When considering the grandfathering of IP assets it is important to note that a company must elect qualifying IP assets into the regime. Therefore, only companies which do not hold any ‘new’ IP assets arising after 30 June 2016 are entirely grandfathered within the current regime. Consequently, companies that have elected into the existing regime but continue to develop, acquire or license new patents after 30 June 2016 will be required to apply both the current and modified regime concurrently.
While the nexus fraction may not curb the patent box benefit for certain companies, all those within the modified regime must calculate and apply the fraction as an additional step in the computation of the patent box deduction. All companies within the current and modified regimes are therefore united by a much more onerous administrative burden, in collecting and apportioning the relevant R&D expenditure data and attributable income.
Track and trace
Under the modified regime it will be necessary to divide qualifying patent box income into separate sub-streams to allocate costs to each on a just and reasonable basis. This is required to be carried out at the most granular level at which the costs can be mapped effectively. This may be at the level of the patent itself, a product which includes the patent (or patents), or a product family.
As a result, rather than calculating a single nexus fraction, this streaming approach requires the calculation of a separate nexus fraction for each patent sub-stream. These fractions are required to be cumulative and therefore the associated costs and income streams must be traced to the patent and tracked for up to 15 years.
Going forward, for most companies this data must be captured and retained from 1 July 2016 at the earliest. However, for companies entering into the modified regime before July 2021, the relevant date will be 1 July 2013 although special provisions have been made where a company has insufficient data for the period 2013 to 2016 to calculate the fraction.
This level of data capture is entirely new to the patent box regime, and therefore raises many questions and challenges for companies in identifying appropriate methodologies for tracking and tracing these sub-streams. Further complexity will be imposed on companies administering both the current and modified regime simultaneously, particularly when these patents are embedded in a single product.
Therefore even companies operating grandfathered schemes will be impacted by these reforms as they may be required to track and trace the relevant income and cost information immediately.
As a result of this increased subjectivity and complexity, HMRC anticipates a much higher level of interaction and collaborative effort in agreeing these methodologies with affected companies and their advisors.
Looking forward
While the draft legislation is still to be enacted, it has provided us with the greatest clarity to date on the future of the Patent Box. This seems to affirm that even within a modified framework the Patent Box has the potential to provide companies with a significant reduction in their corporate tax bill.

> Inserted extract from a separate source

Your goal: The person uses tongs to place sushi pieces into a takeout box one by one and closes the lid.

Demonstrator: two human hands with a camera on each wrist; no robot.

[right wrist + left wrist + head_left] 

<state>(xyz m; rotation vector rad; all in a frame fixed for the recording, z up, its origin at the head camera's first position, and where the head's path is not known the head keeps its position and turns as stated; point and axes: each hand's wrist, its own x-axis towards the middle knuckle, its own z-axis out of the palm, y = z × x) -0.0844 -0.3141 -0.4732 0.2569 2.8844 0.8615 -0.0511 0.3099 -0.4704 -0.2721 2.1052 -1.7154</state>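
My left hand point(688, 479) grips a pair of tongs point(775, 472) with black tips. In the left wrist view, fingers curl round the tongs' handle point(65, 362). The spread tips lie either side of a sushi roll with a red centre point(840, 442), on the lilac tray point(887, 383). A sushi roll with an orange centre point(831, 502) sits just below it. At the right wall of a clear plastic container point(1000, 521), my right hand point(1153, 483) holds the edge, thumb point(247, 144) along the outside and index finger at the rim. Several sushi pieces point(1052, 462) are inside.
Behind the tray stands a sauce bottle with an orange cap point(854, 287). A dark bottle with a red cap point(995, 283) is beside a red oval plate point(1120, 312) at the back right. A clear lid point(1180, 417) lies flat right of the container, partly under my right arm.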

Even in the context of an 18% main rate of corporation tax or a still-to-be-enacted Northern Ireland rate, the Patent Box benefit remains highly lucrative. This is not simply on the basis that it undercuts both these rates but owing to the fact that it is enacted and available to qualifying companies immediately.
This benefit does however come with increased compliance burdens and much more rigorous record keeping which, even those grandfathered entirely into the current regime, will have to assess and implement as soon as possible.
In terms of immediate next steps, groups and standalone companies alike need to review the potential operational impact on both existing and potential future patent box elections as soon as possible.